By the time of European settlement, the route over Nōti Raureka had mostly fallen into disuse in favour of other, safer routes. An effort during the 1860s by the Reverend Canon James West Stack to identify traditional Māori routes across the Southern Alps found only one elderly man who had travelled the route himself, with all other knowledge coming from oral histories of the route. The elderly man sketched landmarks of the route, however, including Lake Browning / Whakarewa on the western side of the pass and a cave near its base. Shortly after Stack's work, a track for stock driving was created over the pass in order to supply the goldfields of the West Coast with a supply of fresh meat from Canterbury farms. As commerce between the coasts progressed, there were calls to develop the route into a road over the pass. However, as other routes were developed (such as the nearby Arthur's Pass), this was scaled back to maintenance of the pack track due to cost.
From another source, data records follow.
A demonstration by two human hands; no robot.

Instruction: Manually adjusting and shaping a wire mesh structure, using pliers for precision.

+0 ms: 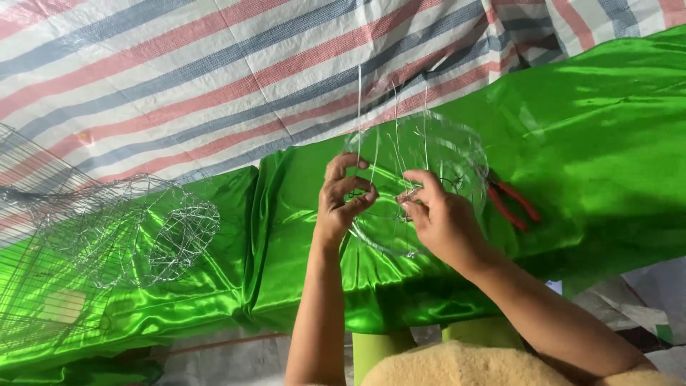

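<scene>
Left hand (345, 196) and right hand (436, 214) pinched shut on wire frame (418, 179), frame centre; risk: loose upright wire ends springing, pricking fingers, snagging green cloth (586, 143).

An informal handicraft workspace, set up on the ground rather than at a bench. A striped red, blue and white woven tarpaulin (179, 78) covers the upper frame; shiny green satin cloth (586, 143) is spread across the middle. Finished wire-frame forms (168, 232) and a wire mesh panel (28, 286) lie at left, and red-handled pliers (511, 204) rest right of centre.
</scene>
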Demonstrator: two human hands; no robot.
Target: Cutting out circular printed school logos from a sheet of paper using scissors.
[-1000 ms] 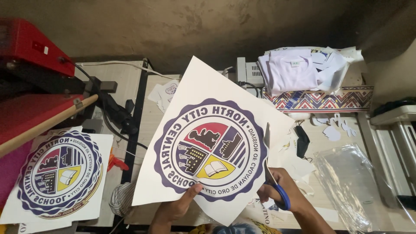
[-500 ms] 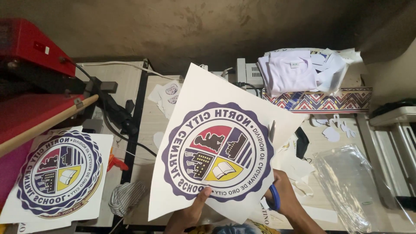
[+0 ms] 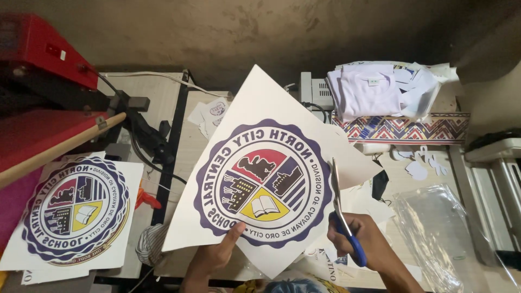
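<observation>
Above the cluttered table, held up toward the camera, a white sheet (image 3: pixel 260 108) carries a round printed seal (image 3: pixel 264 184) with a purple ring and a quartered centre; the sheet is tilted, one corner pointing up and away; it looks like stiff, matte paper with straight cut edges. Left hand (image 3: pixel 214 256) pinches the lower edge, thumb on the printed face just under the seal, the other fingers hidden behind; right hand (image 3: pixel 364 240) grips blue-handled scissors (image 3: pixel 342 214), fingers closed through the loops. Blades stand nearly upright, long axis running up along the right edge of the seal, parted slightly with the sheet between them; the purple ring lies just left of the blades, so the right hand is the nearer to the cut line, and the left holds the sheet steady from below.

At the left lies a second sheet (image 3: pixel 76 214) with the same seal, flat, beside a red heat press (image 3: pixel 43 81); folded white cloth (image 3: pixel 369 89) sits at the back on a patterned box (image 3: pixel 401 130); clear crinkled plastic (image 3: pixel 445 233) lies to the right; small paper scraps (image 3: pixel 418 163) are scattered near it.
</observation>
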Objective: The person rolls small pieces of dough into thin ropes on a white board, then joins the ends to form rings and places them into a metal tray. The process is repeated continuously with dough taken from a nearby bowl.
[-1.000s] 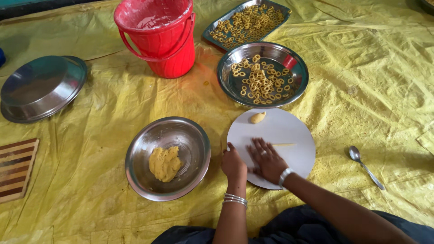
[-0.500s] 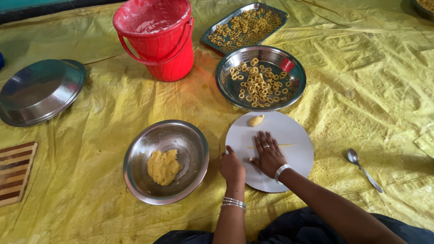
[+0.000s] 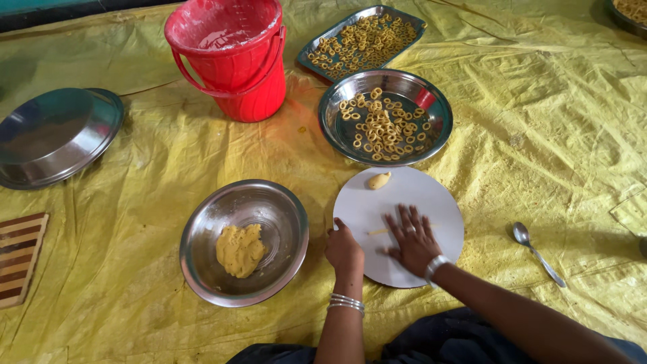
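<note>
While we sit low in the frame, our right hand [image 3: 412,237] lies flat with fingers spread on a thin dough strip [image 3: 377,232] on the round white board [image 3: 418,192]. Our left hand [image 3: 344,248] is curled, holding the board's left edge. A steel bowl [image 3: 269,202] sits just left.

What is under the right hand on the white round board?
The right hand lies flat on the white round board. A thin strip of yellow dough sticks out at its left; the rest of the strip is covered by the palm.
</note>
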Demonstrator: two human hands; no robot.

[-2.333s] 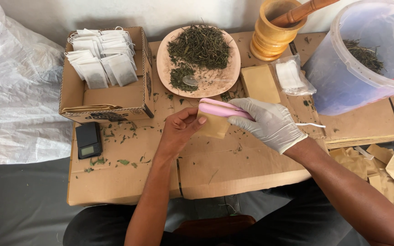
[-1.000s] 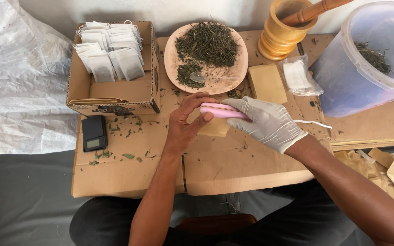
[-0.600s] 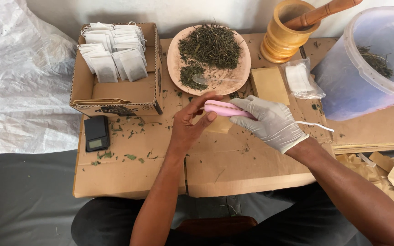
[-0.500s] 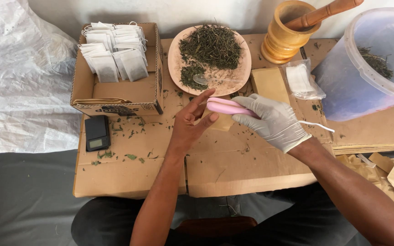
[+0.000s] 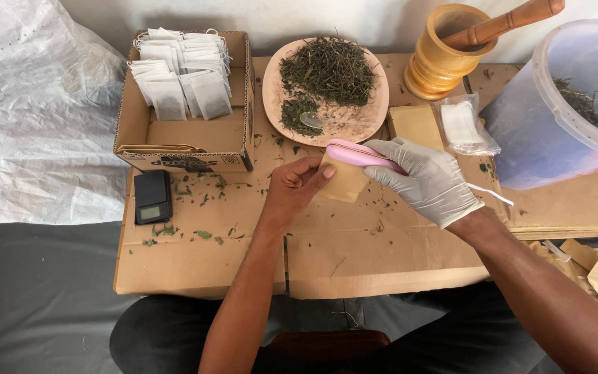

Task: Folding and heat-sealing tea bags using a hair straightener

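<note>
Surface: flattened cardboard serving as desk (image 5: 382,256), on a dark floor, with white plastic sheeting to the left.

Right hand (image 5: 427,181), gloved, is closed round a pink sealer (image 5: 361,155); the sealer's end sits on the top edge of a tan pouch (image 5: 344,181). Left hand (image 5: 299,190), bare, pinches the pouch's left side, thumb across its face. The pouch is held just above the cardboard, between the two hands, in front of the plate (image 5: 375,114).

Handling, judged: pouch is light, thin paper that creases easily and is not slippery; best held by a side edge, clear of the sealer. Sealer is stiff plastic, gripped along its body; a white cord (image 5: 489,194) trails from it past the wrist.

Around: the plate holds dried green herb. A box (image 5: 188,145) of white sachets stands to the left, with a small black scale (image 5: 152,197) below it. Wooden mortar (image 5: 444,59) with pestle stands behind, and a translucent bucket (image 5: 555,131) stands right. Herb flakes are scattered over the cardboard.
</note>
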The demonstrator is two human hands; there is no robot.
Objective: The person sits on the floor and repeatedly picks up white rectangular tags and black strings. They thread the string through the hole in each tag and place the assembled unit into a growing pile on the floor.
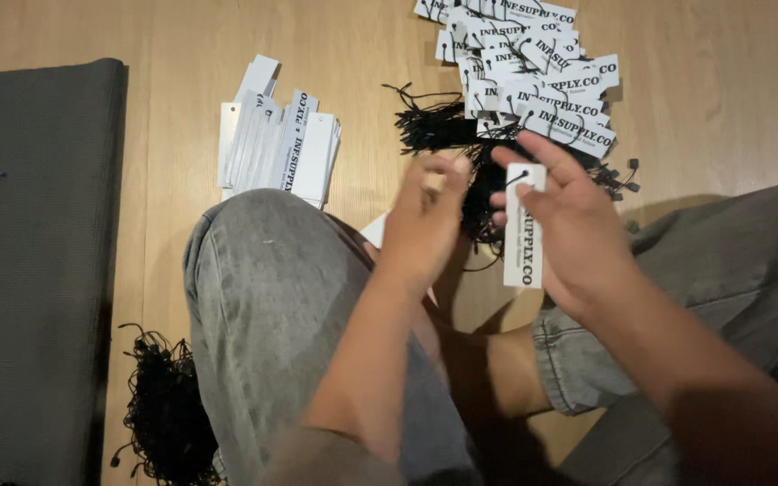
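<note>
Above the person's bent knees, over a wooden floor (713,81), both hands work close together. The right hand (578,229) grasps a white paper hang tag (523,243) upright between thumb and fingers, its punched hole at the top with a thin black string loop (517,178) showing there. The left hand (420,225) is raised just beside it, fingers curled together as if pinching; whether it actually grips the string cannot be told. Behind the hands lies a dark tangle of black string fasteners (447,126), partly hidden by the fingers, and beyond that a loose heap of strung white tags (533,72). To the left, a neat fanned stack of unstrung white tags (281,148) rests on the floor. A grey denim knee (272,279) fills the foreground and blocks part of the floor. Another black bundle of strings (164,405) lies beside the left leg, next to a dark grey mat (33,252).
</note>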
European surveyors who crossed the pass in 1865 drew lots to determine which of them the summit lake should be named after; Robert Browning was the winner. In 1998, the name was officially changed to the current dual name of Browning Pass / Nōti Raureka as part of the Treaty of Waitangi settlement with Ngāi Tahu.

==Geography==
Browning Pass / Nōti Raureka is located on the main divide of the Southern Alps, roughly 18 km due west from the town of Arthur's Pass. The Canterbury side of the pass, to the south, follows the Wilberforce River valley south towards Lake Coleridge. From the valley floor, the route ascends roughly 300 m in altitude to reach the pass itself. Immediately to the north of the pass is Lake Browning / Whakarewa, at an altitude of 1360 m. The route then continues in a northwesterly direction, following the headwaters of the Arahura River towards the West Coast. An alternate route crosses Styx Saddle, heading due west along the Styx River instead.